For those tracking the global service market, reports of 10-15% salary increases in low-cost countries is almost expected. For executive management not familiar with the offshoring of services, seeing these headlines in the business press is unnerving.
But should it be?
I am not arguing that wage inflation in low-cost countries is equal or lower to high-cost countries, but it is clear to me that those in high-cost countries significantly lack perspective on how to interpret these numbers.
(For a more comprehensive perspective, checkout our webinar on labor arbitrage sustainability or our recent joint study with NASSCOM on Global In-house Center (GIC) cost competitiveness.)
Let’s start with a simple exercise (yes, you can count this towards your daily mental fitness goals).
First, recall your starting salary out of college.
Second, recall your salary in the fifth year of being in the work force (the fifth year is fourth salary increase if you received increases annually). If your salary changed currencies or you jumped to business school, you are disqualified from further playing this game.
Two numbers…now divide the fifth year salary by the first year to get a ratio (this should be greater than 1.0 and generally less than 3.0).
Now compare against the table below to get the annual percent increase in your salary across those five years. For example, if the ratio is 1.5, then the average annual increase was 10.7%.
|Ratio||Annual % increase|
Most people find the annual percent to be higher than they expected. And often surprisingly close to the typical reported increase in offshore salaries.
Why? The perspective that most people miss is that the growth in salary for an individual is different than pure salary inflation. Salary growth of an individual reflects both pure salary inflation (what an entry-level developer will earn) and the impact of their career progression (being able to deliver more value). In other words, salary growth also reflects being paid more for playing a slightly more valuable role – even if that does not include a formal promotion.
This picture becomes even more skewed if you consider total compensation (salary and bonus), which tends to grow even faster early in a career.
Many of you are probably now thinking, “Wait, my salary has not been growing that fast recently!”

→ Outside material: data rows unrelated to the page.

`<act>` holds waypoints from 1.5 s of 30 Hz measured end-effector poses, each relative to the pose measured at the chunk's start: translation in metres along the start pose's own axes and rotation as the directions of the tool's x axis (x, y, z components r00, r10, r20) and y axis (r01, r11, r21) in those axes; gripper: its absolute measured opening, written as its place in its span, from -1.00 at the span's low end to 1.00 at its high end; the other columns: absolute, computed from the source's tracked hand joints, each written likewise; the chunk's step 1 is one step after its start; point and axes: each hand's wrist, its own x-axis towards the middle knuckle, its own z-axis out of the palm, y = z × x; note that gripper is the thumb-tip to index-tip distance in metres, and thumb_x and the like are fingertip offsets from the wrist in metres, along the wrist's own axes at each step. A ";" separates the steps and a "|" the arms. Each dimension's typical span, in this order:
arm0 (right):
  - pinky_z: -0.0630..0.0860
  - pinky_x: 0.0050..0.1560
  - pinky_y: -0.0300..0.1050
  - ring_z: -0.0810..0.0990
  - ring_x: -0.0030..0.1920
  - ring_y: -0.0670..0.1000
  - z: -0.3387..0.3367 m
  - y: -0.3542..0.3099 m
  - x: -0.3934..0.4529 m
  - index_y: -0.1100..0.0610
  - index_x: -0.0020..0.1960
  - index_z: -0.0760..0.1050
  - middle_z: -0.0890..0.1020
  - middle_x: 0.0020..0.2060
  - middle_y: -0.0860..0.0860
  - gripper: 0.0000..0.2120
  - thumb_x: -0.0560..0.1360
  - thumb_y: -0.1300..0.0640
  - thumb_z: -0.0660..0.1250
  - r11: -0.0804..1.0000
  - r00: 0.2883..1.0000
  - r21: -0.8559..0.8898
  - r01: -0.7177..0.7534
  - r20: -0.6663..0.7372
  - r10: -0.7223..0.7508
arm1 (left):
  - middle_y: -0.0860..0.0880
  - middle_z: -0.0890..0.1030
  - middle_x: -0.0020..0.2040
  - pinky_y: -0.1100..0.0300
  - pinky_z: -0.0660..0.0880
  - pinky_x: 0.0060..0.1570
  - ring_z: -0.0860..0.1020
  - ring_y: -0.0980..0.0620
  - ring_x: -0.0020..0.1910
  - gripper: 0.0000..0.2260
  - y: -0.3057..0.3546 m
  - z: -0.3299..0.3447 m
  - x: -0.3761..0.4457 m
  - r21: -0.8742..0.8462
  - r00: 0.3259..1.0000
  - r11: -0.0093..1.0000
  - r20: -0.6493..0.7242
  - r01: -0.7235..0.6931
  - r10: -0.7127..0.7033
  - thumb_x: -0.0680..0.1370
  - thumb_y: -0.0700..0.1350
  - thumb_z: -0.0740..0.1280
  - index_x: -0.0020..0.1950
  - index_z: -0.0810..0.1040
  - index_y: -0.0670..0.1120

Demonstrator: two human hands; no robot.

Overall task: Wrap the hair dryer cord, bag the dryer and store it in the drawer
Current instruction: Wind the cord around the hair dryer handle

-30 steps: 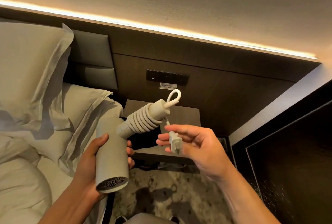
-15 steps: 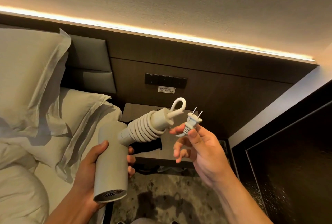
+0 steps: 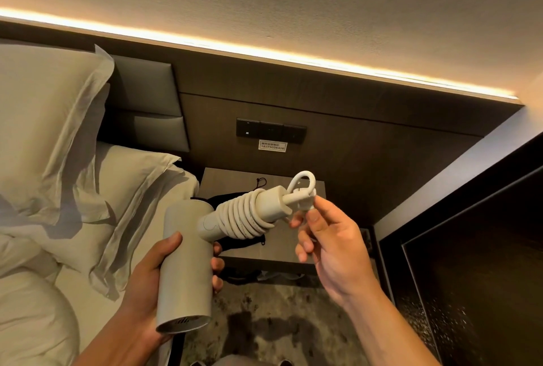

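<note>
The left hand [image 3: 152, 286] grasps the barrel of the hair dryer [image 3: 188, 265]. Its cord [image 3: 244, 218] is coiled round the handle, between both hands. The right hand [image 3: 332, 251] pinches the plug [image 3: 305, 204] at the hanging loop [image 3: 304, 179], above a black bag [image 3: 235, 243] on the nightstand [image 3: 232, 180].

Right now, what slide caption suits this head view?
Left hand grips beige cylindrical hair dryer; right hand pinches white plug beside its cord-wrapped handle.
</note>
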 end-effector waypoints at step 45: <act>0.63 -0.22 -0.15 0.70 -0.15 0.05 -0.041 -0.002 0.013 0.20 -0.08 0.66 0.72 -0.12 0.15 -0.70 0.64 0.21 0.17 0.992 0.942 -0.125 -0.022 -0.334 -0.021 | -0.35 0.60 -0.14 -0.05 0.65 -0.28 0.60 -0.24 -0.30 -0.34 0.004 -0.019 0.049 0.310 0.992 0.943 -0.069 0.124 -0.107 0.10 0.02 0.70 0.07 0.66 -0.32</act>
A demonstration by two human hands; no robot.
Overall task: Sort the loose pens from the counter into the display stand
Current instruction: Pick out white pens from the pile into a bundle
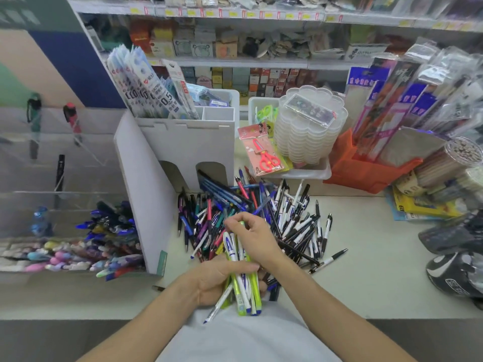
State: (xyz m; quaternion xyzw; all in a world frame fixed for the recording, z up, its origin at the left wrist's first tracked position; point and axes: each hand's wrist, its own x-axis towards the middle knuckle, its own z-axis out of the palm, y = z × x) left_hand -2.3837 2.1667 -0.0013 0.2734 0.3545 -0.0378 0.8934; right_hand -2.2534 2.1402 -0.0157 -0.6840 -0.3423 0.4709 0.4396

True – and salary growth in percentage terms slows as individuals reach 10, 15, and 20 years into their careers. Much of the growth in salary in the early portions of the career is due to steady progression in being able to play a more valuable role – taking greater ownership, requiring less quality review, increasing domain knowledge, and other factors. But the benefit of further increasing these skills diminishes beyond a certain point, and salary growth is then predicated on other factors such as impact, leadership, and overall labor market rates for fully developed skills.
These same things are at play in offshore labor markets and much of the labor force is in the first 5-10 years of their careers due to the labor pyramid – so much of the workforce should be seeing “high” salary increases. At more senior roles, salary increases tend to moderate on a percentage basis.
Give this exercise to others – and potentially to that executive who feels 10% salary inflation is far different than what happens in the United States.